Page MenuHomeFreeBSD

Fix cxgbe netmap when interface is DOWN
ClosedPublic

Authored by jch on Nov 1 2018, 3:25 PM.

Details

Summary

A kernel panic occurs if the cxgbe interface is DOWN when activating netmap.
This patch prevents the driver from freeing up cxgbe netmap resources when
they have not been allocated.

Submitted by: Nicolas Witkowski <nwitkowski@Verisign.com>
MFC after: 1 week
Sponsored by: Verisign, Inc.

Diff Detail

Repository
rS FreeBSD src repository
Lint
Automatic diff as part of commit; lint not applicable.
Unit
Automatic diff as part of commit; unit tests not applicable.

Event Timeline

jch created this revision.Nov 1 2018, 3:25 PM
np accepted this revision.Nov 5 2018, 6:38 PM

Can you provide exact steps to reproduce the problem that you described? I get an EAGAIN (as expected) and not a panic if I try to enable netmap when the link is down.

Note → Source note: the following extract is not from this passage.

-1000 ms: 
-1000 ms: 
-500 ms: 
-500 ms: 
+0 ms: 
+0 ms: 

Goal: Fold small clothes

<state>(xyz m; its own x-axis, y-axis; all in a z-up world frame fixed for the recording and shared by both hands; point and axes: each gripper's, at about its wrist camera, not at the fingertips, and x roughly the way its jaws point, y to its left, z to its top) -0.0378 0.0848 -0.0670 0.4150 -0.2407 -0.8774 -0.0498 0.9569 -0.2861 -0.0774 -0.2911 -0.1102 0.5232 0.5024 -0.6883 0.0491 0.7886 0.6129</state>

That said, the proposed change cannot hurt. Please put brackets around 0 in the return statement to match the rest of the file before you commit.

This revision is now accepted and ready to land.Nov 5 2018, 6:38 PM
jch updated this revision to Diff 50039.Nov 5 2018, 9:26 PM

Address @np comment

This revision now requires review to proceed.Nov 5 2018, 9:26 PM
jch added a comment.Nov 5 2018, 9:29 PM
In D17802#381512, @np wrote:

Can you provide exact steps to reproduce the problem that you described? I get an EAGAIN (as expected) and not a panic if I try to enable netmap when the link is down.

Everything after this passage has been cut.